### Instructions to follow
Return the records in full, exactly as given.

### Data for this exercise
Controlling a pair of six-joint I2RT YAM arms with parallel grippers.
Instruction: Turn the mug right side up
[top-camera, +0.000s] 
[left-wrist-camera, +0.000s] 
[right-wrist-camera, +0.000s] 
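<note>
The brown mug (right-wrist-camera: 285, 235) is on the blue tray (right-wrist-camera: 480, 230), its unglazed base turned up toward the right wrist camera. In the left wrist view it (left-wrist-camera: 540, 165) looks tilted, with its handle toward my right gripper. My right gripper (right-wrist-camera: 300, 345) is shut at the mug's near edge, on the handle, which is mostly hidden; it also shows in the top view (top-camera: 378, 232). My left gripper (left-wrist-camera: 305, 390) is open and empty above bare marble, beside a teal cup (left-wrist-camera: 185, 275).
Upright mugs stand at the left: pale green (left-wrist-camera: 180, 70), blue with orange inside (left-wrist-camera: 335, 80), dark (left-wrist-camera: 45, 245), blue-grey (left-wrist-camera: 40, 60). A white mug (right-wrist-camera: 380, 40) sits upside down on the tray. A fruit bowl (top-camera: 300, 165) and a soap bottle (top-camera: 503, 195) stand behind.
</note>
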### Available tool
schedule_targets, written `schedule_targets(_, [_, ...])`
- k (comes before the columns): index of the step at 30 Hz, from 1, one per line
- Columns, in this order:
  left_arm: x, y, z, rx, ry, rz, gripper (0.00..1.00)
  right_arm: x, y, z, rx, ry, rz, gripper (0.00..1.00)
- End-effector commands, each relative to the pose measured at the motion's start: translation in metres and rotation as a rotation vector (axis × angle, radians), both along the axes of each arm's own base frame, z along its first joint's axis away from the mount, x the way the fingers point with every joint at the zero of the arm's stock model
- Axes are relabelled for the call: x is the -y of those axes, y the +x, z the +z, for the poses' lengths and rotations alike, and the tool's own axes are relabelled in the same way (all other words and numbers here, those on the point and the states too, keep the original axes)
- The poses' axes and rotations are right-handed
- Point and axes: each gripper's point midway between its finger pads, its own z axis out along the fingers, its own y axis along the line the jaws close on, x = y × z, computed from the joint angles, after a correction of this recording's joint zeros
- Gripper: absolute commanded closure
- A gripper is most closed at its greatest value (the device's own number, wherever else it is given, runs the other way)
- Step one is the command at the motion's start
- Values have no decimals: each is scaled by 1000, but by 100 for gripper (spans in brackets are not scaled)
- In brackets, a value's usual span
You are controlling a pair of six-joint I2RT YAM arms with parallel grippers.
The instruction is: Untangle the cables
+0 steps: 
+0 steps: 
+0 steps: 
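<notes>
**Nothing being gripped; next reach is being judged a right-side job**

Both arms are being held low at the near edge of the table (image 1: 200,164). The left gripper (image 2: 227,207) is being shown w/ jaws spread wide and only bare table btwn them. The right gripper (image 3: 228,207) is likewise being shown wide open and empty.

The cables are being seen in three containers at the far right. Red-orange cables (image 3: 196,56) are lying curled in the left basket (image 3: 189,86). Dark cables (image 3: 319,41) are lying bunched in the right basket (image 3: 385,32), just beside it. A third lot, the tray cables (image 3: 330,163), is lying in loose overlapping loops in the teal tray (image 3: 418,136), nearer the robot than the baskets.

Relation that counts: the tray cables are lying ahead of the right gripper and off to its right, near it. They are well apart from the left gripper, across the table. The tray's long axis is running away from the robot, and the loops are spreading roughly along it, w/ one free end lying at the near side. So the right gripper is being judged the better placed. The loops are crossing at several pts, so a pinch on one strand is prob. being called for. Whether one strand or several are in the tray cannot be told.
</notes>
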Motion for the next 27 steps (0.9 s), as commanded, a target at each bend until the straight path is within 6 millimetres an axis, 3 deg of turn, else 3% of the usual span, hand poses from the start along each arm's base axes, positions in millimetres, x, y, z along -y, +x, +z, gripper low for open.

### Task response
Controlling a pair of six-joint I2RT YAM arms with parallel grippers.
Instruction: Turn the mug right side up
[top-camera, +0.000s] 
[left-wrist-camera, +0.000s] 
[right-wrist-camera, +0.000s] 
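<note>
The brown mug (right-wrist-camera: 285, 235) is on the blue tray (right-wrist-camera: 480, 230), its unglazed base turned up toward the right wrist camera. In the left wrist view it (left-wrist-camera: 540, 165) looks tilted, with its handle toward my right gripper. My right gripper (right-wrist-camera: 300, 345) is shut at the mug's near edge, on the handle, which is mostly hidden; it also shows in the top view (top-camera: 378, 232). My left gripper (left-wrist-camera: 305, 390) is open and empty above bare marble, beside a teal cup (left-wrist-camera: 185, 275).
Upright mugs stand at the left: pale green (left-wrist-camera: 180, 70), blue with orange inside (left-wrist-camera: 335, 80), dark (left-wrist-camera: 45, 245), blue-grey (left-wrist-camera: 40, 60). A white mug (right-wrist-camera: 380, 40) sits upside down on the tray. A fruit bowl (top-camera: 300, 165) and a soap bottle (top-camera: 503, 195) stand behind.
</note>
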### Available tool
schedule_targets, written `schedule_targets(_, [_, ...])`
- k (comes before the columns): index of the step at 30 Hz, from 1, one per line
- Columns, in this order:
  left_arm: x, y, z, rx, ry, rz, gripper (0.00..1.00)
  right_arm: x, y, z, rx, ry, rz, gripper (0.00..1.00)
- End-effector commands, each relative to the pose measured at the motion's start: translation in metres and rotation as a rotation vector (axis × angle, radians), both along the axes of each arm's own base frame, z along its first joint's axis away from the mount, x the way the fingers point with every joint at the zero of the arm's stock model
- Axes are relabelled for the call: x is the -y of those axes, y the +x, z the +z, for the poses' lengths and rotations alike, and the tool's own axes are relabelled in the same way (all other words and numbers here, those on the point and the states too, keep the original axes)
- The poses' axes and rotations are right-handed
- Point and axes: each gripper's point midway between its finger pads, its own z axis out along the fingers, its own y axis along the line the jaws close on, x = y × z, computed from the joint angles, after a correction of this recording's joint zeros
- Gripper: absolute commanded closure
- A gripper is most closed at its greatest value (the device's own number, wherever else it is given, runs the other way)
- Step one is the command at the motion's start
- Values have no decimals: each is scaled by 1000, but by 100 for gripper (spans in brackets are not scaled)
- In brackets, a value's usual span
You are controlling a pair of six-joint I2RT YAM arms with parallel grippers.
The instruction is: Untangle the cables
+0 steps: 
+0 steps: 
+0 steps: 
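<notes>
**Nothing being gripped; next reach is being judged a right-side job**

Both arms are being held low at the near edge of the table (image 1: 200,164). The left gripper (image 2: 227,207) is being shown w/ jaws spread wide and only bare table btwn them. The right gripper (image 3: 228,207) is likewise being shown wide open and empty.

The cables are being seen in three containers at the far right. Red-orange cables (image 3: 196,56) are lying curled in the left basket (image 3: 189,86). Dark cables (image 3: 319,41) are lying bunched in the right basket (image 3: 385,32), just beside it. A third lot, the tray cables (image 3: 330,163), is lying in loose overlapping loops in the teal tray (image 3: 418,136), nearer the robot than the baskets.

Relation that counts: the tray cables are lying ahead of the right gripper and off to its right, near it. They are well apart from the left gripper, across the table. The tray's long axis is running away from the robot, and the loops are spreading roughly along it, w/ one free end lying at the near side. So the right gripper is being judged the better placed. The loops are crossing at several pts, so a pinch on one strand is prob. being called for. Whether one strand or several are in the tray cannot be told.
</notes>
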Motion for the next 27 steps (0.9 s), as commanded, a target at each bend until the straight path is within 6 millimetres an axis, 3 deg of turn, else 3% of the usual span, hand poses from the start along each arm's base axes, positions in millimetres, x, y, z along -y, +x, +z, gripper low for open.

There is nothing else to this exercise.